» **What to work on**:
Nothing but the lines below between the line holding "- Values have" and the line holding "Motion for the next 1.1", inclusive, should appear in the answer, each set down exactly.

#####

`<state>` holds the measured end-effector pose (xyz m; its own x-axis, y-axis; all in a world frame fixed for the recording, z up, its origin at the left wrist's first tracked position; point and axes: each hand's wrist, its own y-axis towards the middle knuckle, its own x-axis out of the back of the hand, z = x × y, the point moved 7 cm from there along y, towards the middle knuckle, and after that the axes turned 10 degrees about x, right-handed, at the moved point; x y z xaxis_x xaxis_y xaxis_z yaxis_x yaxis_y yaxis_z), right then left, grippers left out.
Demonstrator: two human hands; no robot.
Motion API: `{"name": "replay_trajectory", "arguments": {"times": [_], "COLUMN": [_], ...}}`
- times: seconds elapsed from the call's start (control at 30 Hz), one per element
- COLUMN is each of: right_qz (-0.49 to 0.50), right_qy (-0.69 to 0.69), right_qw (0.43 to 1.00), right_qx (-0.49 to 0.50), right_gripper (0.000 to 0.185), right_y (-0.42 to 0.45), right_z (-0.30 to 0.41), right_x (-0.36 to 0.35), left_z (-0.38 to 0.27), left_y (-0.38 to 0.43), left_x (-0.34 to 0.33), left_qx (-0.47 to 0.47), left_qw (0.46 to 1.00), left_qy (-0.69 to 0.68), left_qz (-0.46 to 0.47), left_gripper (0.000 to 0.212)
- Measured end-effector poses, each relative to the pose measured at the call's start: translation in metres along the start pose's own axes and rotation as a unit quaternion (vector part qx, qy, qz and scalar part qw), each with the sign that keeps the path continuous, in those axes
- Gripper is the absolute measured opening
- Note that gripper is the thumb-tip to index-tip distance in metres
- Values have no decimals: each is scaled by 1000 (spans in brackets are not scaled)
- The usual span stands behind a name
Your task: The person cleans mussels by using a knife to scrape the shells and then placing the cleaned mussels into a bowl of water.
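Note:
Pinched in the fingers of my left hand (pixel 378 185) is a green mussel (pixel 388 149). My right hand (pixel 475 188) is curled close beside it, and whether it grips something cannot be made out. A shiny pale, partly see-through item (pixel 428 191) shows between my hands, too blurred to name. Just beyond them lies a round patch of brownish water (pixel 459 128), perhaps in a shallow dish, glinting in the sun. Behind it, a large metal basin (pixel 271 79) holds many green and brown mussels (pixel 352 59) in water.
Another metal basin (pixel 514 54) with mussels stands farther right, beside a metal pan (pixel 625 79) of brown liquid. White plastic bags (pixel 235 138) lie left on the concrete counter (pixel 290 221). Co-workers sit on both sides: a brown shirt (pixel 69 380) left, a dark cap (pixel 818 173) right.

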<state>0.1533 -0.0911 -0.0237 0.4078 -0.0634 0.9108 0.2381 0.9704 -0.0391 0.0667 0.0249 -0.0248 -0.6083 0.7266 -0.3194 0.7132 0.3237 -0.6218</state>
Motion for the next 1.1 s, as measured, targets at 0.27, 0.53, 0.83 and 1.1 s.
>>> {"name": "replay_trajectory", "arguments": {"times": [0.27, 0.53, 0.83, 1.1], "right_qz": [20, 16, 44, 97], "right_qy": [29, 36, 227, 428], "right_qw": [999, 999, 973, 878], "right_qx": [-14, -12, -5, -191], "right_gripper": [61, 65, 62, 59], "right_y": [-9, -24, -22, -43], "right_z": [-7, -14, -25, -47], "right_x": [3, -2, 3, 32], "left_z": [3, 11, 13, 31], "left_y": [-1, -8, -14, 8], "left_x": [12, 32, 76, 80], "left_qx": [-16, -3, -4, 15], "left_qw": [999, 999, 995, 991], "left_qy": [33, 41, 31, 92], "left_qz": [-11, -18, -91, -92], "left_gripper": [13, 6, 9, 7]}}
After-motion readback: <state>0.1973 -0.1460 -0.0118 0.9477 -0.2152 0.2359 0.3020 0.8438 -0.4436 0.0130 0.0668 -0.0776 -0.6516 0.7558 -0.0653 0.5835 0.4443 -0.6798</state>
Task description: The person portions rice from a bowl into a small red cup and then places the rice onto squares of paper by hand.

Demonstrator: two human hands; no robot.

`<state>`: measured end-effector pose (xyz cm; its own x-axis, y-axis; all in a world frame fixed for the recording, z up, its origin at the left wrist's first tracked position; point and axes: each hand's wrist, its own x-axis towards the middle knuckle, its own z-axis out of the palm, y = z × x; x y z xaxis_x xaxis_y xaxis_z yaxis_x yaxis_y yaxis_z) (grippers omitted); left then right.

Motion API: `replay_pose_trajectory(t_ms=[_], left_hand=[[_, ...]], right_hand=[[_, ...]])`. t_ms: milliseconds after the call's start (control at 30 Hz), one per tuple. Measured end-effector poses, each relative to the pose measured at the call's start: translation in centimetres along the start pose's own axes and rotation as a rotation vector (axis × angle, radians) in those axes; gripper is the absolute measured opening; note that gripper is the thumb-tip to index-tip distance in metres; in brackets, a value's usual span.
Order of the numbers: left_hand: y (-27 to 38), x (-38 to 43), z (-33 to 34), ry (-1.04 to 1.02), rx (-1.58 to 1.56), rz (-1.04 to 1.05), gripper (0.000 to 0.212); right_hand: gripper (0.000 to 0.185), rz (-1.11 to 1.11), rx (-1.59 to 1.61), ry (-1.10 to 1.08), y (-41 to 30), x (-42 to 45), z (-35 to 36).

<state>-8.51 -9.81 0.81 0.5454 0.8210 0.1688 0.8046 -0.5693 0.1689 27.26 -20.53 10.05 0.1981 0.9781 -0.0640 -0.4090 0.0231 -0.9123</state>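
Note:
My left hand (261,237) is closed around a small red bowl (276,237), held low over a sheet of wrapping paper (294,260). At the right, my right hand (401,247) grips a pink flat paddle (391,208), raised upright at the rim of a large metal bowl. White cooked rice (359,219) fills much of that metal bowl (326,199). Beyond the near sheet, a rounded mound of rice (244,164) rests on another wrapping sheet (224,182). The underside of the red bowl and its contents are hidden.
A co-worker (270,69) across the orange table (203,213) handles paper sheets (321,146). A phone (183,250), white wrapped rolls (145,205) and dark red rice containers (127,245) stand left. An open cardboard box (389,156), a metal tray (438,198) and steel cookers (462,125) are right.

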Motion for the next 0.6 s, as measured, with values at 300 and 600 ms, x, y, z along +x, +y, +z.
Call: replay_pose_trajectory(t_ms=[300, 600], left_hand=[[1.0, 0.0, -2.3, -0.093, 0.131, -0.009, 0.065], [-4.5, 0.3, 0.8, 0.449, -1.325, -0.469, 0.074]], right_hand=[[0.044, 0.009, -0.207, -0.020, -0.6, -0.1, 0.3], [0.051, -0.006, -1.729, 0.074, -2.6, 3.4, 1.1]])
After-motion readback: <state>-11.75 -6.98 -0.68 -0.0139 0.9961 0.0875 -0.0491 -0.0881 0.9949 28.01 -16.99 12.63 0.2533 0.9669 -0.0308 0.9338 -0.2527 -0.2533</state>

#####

» **Answer box**:
- Values have no decimals: each is scaled by 1000 (spans in brackets are not scaled)
- The usual span stands behind a name
Your task: The person cleans mussels by using a knife to scrape the shells and then placing the cleaned mussels into a bowl of water.
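Note:
Pinched in the fingers of my left hand (pixel 378 185) is a green mussel (pixel 388 149). My right hand (pixel 475 188) is curled close beside it, and whether it grips something cannot be made out. A shiny pale, partly see-through item (pixel 428 191) shows between my hands, too blurred to name. Just beyond them lies a round patch of brownish water (pixel 459 128), perhaps in a shallow dish, glinting in the sun. Behind it, a large metal basin (pixel 271 79) holds many green and brown mussels (pixel 352 59) in water.
Another metal basin (pixel 514 54) with mussels stands farther right, beside a metal pan (pixel 625 79) of brown liquid. White plastic bags (pixel 235 138) lie left on the concrete counter (pixel 290 221). Co-workers sit on both sides: a brown shirt (pixel 69 380) left, a dark cap (pixel 818 173) right.
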
<state>0.1533 -0.0911 -0.0237 0.4078 -0.0634 0.9108 0.2381 0.9704 -0.0391 0.0667 0.0249 -0.0248 -0.6083 0.7266 -0.3194 0.7132 0.3237 -0.6218</state>
Motion for the next 1.1 s, as measured, targets at 0.27, 0.53, 0.83 and 1.1 s.

The output requires no additions.